Archibald Snatcher… he’s bald and he snatches Boxtrolls– now I get it!
On one hand, The Boxtrolls is a bit too preachy and self-aware to come off as a genuine kid’s film. Yet, on the other, its mockery of elitism and government is a brave, humorous portrayal. I’m all for subversive art with a message. In fact, I personally think all films should have a higher purpose within their stories. But, I also realize that you have to pick your battles. A kid’s movie with a deeper message against elitists and nepotism is unwarranted because these themes are above a child’s head. The theater I sat in had toddlers and adolescents probably no older than 10. I don’t remember learning or comprehending American government until 12, and even then I had very little inkling of the false concept of freedom and equality that our capitalist system runs under the guise of democracy.

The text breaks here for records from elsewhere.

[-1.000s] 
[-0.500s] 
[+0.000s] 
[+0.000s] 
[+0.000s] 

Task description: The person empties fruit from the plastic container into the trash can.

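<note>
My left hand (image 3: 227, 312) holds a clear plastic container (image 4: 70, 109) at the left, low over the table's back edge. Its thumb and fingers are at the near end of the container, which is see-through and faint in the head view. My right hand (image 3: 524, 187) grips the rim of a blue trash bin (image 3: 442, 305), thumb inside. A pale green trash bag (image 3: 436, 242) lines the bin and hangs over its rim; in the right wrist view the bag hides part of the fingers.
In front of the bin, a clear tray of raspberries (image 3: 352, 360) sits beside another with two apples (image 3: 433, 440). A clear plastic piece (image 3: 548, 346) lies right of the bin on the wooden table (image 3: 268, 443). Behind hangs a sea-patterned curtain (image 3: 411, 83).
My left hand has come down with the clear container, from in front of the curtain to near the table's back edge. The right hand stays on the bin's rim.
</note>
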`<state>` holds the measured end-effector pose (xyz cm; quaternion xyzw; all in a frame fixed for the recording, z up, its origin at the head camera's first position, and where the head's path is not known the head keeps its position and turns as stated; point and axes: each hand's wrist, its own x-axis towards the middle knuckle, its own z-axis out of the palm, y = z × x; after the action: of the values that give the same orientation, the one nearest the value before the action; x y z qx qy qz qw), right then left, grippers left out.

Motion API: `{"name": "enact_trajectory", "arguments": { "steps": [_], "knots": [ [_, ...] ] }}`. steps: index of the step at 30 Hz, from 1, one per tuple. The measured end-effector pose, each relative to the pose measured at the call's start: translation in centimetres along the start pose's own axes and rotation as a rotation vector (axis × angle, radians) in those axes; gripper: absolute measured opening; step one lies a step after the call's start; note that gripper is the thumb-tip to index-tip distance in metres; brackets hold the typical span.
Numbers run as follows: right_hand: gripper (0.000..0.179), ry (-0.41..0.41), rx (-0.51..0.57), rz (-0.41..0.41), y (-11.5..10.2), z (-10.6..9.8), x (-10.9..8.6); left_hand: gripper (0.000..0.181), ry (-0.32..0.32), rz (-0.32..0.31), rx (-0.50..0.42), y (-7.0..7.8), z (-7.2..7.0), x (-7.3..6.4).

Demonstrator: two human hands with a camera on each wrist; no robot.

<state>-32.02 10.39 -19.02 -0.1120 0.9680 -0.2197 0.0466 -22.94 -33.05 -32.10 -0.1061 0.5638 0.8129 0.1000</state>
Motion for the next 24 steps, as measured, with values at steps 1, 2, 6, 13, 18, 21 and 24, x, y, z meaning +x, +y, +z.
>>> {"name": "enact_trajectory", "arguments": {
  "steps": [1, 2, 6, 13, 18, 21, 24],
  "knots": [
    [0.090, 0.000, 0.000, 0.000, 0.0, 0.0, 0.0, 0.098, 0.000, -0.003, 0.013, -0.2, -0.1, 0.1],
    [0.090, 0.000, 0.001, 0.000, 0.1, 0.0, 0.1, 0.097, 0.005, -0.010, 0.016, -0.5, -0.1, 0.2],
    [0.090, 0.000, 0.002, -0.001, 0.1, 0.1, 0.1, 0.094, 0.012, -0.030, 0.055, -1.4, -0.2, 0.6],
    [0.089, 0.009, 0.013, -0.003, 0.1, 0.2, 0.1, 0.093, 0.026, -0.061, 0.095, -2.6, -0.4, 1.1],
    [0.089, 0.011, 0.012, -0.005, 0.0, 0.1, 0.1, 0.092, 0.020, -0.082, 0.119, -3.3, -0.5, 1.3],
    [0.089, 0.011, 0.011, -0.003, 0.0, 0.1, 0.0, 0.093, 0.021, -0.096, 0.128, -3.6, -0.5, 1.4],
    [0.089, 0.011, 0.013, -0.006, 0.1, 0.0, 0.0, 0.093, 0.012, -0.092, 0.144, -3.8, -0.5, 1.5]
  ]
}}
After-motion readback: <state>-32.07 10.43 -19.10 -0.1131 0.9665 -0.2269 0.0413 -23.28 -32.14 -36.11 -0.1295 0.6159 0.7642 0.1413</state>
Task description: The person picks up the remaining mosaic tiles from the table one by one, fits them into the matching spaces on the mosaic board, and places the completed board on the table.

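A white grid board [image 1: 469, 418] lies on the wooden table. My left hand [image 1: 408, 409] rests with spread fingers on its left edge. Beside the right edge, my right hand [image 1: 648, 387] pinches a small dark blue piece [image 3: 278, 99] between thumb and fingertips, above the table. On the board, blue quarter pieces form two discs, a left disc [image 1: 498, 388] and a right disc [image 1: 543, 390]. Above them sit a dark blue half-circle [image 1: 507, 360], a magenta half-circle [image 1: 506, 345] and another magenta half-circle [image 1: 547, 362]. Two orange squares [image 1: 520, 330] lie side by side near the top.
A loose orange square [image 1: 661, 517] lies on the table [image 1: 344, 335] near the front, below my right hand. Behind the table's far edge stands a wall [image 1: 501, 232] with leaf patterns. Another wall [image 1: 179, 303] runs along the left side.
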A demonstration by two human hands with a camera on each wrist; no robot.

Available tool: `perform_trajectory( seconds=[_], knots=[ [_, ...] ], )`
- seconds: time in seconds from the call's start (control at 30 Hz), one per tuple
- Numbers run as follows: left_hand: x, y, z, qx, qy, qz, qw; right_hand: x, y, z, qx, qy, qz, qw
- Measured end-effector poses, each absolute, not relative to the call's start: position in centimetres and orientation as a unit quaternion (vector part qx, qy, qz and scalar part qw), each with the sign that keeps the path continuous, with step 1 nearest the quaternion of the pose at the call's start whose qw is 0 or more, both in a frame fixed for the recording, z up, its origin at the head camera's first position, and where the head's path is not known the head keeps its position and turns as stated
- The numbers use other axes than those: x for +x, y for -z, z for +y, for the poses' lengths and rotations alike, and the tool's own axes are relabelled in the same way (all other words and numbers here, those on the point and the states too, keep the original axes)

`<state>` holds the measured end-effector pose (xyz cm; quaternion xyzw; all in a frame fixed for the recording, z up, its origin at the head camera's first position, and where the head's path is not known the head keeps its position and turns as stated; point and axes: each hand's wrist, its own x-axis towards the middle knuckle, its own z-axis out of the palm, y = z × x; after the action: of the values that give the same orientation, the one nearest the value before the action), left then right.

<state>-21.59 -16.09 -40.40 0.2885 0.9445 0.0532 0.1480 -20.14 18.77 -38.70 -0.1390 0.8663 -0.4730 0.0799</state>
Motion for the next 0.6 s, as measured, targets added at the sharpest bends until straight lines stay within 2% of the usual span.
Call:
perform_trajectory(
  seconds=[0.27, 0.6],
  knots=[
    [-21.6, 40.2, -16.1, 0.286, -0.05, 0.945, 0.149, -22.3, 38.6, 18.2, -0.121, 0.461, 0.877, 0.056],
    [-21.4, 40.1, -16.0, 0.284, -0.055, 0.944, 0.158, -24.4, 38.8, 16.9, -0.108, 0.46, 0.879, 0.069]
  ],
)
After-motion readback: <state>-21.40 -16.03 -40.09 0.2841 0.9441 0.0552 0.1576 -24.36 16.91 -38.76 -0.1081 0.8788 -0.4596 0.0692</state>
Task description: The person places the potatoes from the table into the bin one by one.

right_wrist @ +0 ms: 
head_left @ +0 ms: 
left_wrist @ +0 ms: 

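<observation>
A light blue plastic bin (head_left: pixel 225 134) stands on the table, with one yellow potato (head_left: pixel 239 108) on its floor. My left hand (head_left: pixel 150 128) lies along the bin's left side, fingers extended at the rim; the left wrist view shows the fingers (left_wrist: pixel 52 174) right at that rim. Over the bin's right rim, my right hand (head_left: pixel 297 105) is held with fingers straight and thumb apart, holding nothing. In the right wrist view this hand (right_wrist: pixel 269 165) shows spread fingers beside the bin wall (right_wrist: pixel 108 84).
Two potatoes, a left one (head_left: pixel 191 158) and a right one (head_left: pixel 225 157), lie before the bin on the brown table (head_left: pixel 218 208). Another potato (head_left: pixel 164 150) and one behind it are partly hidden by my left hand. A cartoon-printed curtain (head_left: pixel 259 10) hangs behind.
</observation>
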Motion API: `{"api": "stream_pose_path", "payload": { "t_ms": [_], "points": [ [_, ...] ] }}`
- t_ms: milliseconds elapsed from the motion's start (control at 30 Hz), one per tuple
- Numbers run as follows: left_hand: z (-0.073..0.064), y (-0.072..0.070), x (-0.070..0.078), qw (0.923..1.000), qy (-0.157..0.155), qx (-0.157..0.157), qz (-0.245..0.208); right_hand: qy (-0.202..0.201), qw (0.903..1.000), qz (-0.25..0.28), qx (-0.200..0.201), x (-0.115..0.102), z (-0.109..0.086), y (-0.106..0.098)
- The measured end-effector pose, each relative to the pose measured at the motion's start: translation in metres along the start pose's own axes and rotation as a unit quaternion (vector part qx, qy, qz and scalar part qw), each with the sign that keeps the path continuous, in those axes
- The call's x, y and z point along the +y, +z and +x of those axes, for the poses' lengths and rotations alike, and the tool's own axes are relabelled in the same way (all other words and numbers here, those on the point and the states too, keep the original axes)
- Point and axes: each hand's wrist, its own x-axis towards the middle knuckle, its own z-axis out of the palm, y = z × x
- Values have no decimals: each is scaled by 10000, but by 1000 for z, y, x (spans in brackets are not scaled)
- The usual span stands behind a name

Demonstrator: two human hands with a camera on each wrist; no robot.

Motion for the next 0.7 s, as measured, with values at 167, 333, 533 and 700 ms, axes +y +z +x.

Though The Boxtrolls may impress some audacious, intelligent adolescent in the audience, the biggest difference between that Rocko’s Modern Life episode I mentioned earlier is that Rocko knew its audience. Creator Joe Murray made a 22-minute episode surrounding a message that included music and comedy as well as showcasing why corporate creed is bad and how polluting affects us all. The Boxtrolls, on the other hand, has all the right intentions, but its message is a little too complex and muddled in its lack of focus and development. That doesn’t mean it’s not an enjoyable film, but it’s nothing out of the ordinary.